A young British artificial intelligence enterprise named “Wayve” thinks it has found a more effective manner of training so-called AVs (autonomous vehicles) than the current methods that exploit fancy equipment and elaborate 3D maps. They announced a video in which a remodeled electric two-seater Renault Twizy masters the road navigation on its own.
The system functions by means of reward and punishment (positive and negative reinforcement), which means that the machine learns it will get a reward for “good behavior“, and will be penalized if it “behaves badly“. The company officials are convinced that this approach, where the vehicle is treated like a child, will produce better results than the previous attempts to learn AVs to cruise down the streets independently. There is even a ten-page paper on the experiment they published online.
The map issue
A large part of these systems that are currently being developed is based on using elaborate 3D maps for navigation. Enterprises all over the world are competing to create the most sophisticated and precise maps with refined sensors and cameras which will provide the vehicles with as detailed layouts and descriptions of streets, alleys, culs-de-sac, highways, motorways and all the other ways as humanly (or mechanically) possible.
On the other hand, the aforementioned autonomous vehicles also need their own set of cameras, sensors, and other gadgets in order to perform their predicted function seamlessly. The big problem with the whole thing (except for the fact that the job is painstaking and inhumanely time-consuming) is that it needs to be updated very frequently because of many changes occurring on a daily basis regarding construction and other works.
In addition, companies in charge of the maps often tend to neglect and “forget“ rural areas, concentrating almost exclusively on highly congested and jammed roads.
Reducing the technicalities
The newly-established way of learning could eradicate the current necessities, like 3D maps, into oblivion. For example, the aforementioned Renault Twizy has no more than a single camera at its front (unlike the plethora of other AV models which have many more – for instance, Tesla’s autopilot uses eight of them). That one camera is enough to send information directly and instantly to a so-called GPU (Graphics Processing Unit) inside the vehicle.

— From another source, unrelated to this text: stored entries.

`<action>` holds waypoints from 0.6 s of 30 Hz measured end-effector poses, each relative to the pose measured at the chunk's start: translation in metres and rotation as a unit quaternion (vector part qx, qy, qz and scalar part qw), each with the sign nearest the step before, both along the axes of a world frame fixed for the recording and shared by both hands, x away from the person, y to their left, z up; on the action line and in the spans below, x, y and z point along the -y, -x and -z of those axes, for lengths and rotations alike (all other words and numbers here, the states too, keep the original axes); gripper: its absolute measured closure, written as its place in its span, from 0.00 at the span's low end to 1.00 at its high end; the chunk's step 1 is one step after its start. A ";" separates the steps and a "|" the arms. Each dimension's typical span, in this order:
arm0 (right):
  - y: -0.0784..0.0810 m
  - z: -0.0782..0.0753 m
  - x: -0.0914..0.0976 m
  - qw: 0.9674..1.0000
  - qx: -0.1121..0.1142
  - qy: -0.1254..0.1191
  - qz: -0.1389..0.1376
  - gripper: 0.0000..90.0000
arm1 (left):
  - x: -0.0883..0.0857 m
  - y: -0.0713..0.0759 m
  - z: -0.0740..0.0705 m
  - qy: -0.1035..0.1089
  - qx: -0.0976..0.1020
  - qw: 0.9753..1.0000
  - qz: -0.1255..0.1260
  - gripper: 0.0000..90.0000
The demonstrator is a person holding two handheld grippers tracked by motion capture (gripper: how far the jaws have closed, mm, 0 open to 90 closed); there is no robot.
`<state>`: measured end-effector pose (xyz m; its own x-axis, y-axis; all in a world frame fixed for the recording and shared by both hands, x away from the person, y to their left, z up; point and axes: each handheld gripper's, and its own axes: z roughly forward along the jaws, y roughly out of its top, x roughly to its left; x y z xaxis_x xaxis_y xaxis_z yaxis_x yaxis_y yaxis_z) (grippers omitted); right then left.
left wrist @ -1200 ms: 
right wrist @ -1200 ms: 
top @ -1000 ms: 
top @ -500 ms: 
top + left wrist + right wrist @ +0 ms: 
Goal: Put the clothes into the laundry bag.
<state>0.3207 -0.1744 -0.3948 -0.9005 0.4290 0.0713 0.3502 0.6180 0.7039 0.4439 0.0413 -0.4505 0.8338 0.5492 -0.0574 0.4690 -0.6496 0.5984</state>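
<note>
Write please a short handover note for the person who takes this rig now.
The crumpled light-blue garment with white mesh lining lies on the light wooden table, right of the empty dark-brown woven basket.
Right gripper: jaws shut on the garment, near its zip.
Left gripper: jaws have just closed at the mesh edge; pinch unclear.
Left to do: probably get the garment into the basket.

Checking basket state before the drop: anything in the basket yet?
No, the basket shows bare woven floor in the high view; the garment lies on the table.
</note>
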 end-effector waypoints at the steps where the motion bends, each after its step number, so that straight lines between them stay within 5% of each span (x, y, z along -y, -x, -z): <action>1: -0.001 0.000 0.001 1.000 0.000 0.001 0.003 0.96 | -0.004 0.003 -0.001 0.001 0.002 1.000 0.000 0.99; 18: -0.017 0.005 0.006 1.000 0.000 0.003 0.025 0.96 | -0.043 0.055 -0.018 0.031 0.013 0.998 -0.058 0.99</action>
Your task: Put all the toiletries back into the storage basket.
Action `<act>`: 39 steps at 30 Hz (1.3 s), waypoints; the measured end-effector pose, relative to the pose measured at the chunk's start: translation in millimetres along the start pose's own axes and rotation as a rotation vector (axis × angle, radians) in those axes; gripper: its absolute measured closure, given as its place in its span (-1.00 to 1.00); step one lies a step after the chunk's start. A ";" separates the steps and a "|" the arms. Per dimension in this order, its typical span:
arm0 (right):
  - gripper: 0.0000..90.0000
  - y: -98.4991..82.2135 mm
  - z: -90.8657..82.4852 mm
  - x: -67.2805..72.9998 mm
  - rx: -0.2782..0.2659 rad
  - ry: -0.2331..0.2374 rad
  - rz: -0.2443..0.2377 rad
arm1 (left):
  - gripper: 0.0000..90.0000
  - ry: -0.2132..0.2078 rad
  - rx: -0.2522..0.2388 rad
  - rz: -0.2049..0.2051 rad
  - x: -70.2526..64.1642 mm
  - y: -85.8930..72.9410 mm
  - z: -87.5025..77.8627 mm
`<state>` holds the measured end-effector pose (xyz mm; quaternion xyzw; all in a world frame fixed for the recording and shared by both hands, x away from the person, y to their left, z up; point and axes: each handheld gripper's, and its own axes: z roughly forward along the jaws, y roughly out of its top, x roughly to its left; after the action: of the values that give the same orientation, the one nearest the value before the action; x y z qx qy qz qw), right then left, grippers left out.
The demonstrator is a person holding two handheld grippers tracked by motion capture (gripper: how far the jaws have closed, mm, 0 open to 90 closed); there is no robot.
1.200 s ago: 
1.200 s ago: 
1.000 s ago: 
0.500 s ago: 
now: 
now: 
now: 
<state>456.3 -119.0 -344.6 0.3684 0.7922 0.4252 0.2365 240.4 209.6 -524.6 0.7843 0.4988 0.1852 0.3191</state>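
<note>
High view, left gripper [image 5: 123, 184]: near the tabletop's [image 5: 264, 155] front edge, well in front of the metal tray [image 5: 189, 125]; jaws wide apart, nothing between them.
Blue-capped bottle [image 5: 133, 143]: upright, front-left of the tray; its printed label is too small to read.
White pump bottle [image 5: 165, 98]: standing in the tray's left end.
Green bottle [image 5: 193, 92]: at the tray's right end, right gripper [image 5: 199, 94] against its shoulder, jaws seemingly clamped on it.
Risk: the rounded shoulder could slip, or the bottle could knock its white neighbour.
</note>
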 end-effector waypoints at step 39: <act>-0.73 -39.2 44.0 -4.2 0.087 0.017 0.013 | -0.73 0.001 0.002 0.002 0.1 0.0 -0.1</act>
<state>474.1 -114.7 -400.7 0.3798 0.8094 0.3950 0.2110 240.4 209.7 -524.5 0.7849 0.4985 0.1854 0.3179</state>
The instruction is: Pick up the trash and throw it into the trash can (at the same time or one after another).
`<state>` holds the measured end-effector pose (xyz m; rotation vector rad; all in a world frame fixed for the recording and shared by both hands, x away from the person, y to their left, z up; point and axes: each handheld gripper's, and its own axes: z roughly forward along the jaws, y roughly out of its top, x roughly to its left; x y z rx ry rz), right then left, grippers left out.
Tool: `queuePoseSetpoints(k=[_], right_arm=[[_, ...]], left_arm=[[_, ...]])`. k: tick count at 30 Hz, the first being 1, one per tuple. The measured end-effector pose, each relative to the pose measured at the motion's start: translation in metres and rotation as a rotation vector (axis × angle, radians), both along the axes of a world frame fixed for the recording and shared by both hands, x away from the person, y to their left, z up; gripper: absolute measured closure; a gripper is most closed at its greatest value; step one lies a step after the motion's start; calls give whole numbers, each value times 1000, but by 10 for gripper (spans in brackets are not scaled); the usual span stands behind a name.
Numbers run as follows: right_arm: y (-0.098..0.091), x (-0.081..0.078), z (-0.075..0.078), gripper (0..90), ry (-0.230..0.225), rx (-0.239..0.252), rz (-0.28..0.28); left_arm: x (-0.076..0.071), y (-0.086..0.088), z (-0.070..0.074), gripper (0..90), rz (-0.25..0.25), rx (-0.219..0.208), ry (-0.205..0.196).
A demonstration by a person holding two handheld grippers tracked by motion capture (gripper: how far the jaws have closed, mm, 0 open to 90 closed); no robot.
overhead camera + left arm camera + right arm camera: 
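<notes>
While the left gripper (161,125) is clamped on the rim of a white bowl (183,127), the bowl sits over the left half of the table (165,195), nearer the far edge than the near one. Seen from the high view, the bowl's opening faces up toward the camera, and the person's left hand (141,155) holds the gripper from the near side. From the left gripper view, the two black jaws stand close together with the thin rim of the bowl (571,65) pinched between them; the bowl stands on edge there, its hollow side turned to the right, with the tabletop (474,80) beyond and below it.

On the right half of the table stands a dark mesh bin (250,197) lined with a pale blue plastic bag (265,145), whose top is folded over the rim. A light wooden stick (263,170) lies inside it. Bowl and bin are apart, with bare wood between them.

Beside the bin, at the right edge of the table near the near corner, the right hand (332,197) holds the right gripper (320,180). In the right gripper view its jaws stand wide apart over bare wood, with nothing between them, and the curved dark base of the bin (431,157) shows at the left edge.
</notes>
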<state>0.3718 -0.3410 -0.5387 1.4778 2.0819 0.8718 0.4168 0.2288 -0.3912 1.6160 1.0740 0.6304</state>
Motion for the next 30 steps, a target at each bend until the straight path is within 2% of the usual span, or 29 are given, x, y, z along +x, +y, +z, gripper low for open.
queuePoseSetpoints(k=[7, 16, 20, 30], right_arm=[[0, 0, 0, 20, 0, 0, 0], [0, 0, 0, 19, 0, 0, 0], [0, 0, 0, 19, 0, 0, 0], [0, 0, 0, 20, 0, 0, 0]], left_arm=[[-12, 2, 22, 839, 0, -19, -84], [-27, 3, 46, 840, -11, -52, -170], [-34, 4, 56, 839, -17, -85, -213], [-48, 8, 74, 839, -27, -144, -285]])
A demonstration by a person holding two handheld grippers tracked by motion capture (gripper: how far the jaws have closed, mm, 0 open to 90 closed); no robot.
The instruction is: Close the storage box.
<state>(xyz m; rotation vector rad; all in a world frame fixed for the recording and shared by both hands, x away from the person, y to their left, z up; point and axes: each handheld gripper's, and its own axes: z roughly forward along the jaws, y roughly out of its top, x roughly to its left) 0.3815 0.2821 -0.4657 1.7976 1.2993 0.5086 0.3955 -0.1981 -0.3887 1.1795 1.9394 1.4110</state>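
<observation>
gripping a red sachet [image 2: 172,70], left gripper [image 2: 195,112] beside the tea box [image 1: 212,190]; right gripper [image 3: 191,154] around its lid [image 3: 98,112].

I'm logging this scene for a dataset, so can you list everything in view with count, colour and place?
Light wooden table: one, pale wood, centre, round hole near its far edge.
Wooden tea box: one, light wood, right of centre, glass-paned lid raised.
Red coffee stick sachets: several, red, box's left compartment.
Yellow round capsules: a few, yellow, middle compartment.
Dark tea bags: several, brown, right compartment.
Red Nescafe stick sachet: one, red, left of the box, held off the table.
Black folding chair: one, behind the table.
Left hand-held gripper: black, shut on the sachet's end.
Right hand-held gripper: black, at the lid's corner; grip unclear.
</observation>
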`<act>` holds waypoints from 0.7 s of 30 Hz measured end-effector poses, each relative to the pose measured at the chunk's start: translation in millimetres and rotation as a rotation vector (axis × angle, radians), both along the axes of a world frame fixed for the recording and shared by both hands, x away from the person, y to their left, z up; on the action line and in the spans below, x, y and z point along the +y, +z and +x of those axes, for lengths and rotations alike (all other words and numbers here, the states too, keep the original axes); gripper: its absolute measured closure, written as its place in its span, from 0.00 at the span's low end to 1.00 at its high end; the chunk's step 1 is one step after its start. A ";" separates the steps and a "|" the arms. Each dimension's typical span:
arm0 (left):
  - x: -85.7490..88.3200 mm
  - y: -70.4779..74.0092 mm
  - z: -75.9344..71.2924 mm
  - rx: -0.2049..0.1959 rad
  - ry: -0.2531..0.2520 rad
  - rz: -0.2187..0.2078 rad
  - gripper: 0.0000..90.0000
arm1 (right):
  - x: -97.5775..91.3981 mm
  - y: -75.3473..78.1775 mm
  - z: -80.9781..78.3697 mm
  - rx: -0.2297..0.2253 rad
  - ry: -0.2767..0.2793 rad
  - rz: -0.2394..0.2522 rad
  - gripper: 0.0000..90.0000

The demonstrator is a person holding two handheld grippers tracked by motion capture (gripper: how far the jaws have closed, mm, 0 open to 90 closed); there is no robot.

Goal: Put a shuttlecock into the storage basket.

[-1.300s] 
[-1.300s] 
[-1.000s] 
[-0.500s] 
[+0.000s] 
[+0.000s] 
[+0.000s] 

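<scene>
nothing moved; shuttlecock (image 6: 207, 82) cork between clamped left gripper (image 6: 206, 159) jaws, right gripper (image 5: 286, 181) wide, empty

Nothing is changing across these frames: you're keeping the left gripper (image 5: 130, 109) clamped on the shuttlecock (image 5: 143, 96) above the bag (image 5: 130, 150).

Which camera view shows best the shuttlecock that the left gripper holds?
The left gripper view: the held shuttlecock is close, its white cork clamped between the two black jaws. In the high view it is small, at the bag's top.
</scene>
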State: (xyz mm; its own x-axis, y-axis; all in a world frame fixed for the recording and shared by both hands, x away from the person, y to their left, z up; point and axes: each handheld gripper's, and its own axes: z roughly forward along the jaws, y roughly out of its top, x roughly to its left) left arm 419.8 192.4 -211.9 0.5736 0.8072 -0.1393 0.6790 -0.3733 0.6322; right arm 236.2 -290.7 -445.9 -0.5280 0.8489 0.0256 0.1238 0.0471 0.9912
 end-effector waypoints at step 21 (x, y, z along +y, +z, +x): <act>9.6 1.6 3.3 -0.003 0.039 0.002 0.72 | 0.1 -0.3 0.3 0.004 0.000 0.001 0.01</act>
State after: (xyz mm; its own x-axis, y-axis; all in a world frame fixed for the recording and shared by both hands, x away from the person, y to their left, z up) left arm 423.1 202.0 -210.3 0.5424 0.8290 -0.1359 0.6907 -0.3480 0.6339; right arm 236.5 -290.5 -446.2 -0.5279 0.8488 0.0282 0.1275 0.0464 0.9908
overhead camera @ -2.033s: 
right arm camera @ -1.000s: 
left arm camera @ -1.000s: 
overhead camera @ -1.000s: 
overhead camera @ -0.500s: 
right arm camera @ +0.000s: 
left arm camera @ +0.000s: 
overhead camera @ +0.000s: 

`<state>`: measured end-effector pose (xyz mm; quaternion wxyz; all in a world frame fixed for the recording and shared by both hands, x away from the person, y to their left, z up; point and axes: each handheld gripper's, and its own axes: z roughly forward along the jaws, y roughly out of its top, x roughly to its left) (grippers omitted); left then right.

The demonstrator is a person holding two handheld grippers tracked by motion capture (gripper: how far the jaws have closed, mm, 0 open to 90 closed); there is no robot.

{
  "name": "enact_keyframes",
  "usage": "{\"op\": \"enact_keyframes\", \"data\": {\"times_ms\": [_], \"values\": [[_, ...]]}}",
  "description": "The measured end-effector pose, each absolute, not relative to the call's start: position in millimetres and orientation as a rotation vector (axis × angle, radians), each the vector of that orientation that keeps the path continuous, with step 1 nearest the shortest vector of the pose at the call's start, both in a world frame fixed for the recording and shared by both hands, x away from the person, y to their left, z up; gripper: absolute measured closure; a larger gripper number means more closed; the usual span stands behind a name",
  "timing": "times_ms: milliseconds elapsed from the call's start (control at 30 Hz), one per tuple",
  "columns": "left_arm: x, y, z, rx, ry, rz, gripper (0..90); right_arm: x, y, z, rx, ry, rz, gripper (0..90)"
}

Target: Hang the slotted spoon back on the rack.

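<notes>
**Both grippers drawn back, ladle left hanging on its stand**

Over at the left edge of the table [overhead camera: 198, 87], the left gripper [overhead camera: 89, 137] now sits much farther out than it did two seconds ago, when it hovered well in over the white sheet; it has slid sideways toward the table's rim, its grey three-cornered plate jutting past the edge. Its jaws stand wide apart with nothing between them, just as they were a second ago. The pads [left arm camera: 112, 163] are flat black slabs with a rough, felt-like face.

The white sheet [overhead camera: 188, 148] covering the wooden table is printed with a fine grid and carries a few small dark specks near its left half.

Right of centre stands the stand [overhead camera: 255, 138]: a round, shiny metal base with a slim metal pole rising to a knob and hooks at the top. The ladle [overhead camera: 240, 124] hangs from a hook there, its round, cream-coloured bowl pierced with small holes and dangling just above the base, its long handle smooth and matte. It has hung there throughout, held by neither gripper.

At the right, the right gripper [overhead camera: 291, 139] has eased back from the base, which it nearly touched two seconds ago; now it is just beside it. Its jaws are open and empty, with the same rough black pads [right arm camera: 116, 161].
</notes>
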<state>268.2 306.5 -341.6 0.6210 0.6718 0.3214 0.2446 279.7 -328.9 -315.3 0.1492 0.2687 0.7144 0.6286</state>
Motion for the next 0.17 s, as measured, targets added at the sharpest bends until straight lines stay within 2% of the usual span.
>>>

The GPU then runs the reward-punishment algorithm that is in charge of the car’s mechanisms for navigating, speeding up or slowing down. While the training was in progress, a human driver was present at the wheel in order to implement the necessary measures accordingly – first of all, to stop the car every time it seemed to veer off the road, thus activating the penalty mechanism.
By increasing the time of driving on its own, without human interference, Twizy increased the reward it got. It took him about twenty minutes to acquire the parameters for following the slightly curvy road without any lapses of concentration whatsoever. This is a truly miraculous achievement, and if it becomes a trend, these vehicles would no longer depend on 3D maps, which would make them available to almost anyone in the world.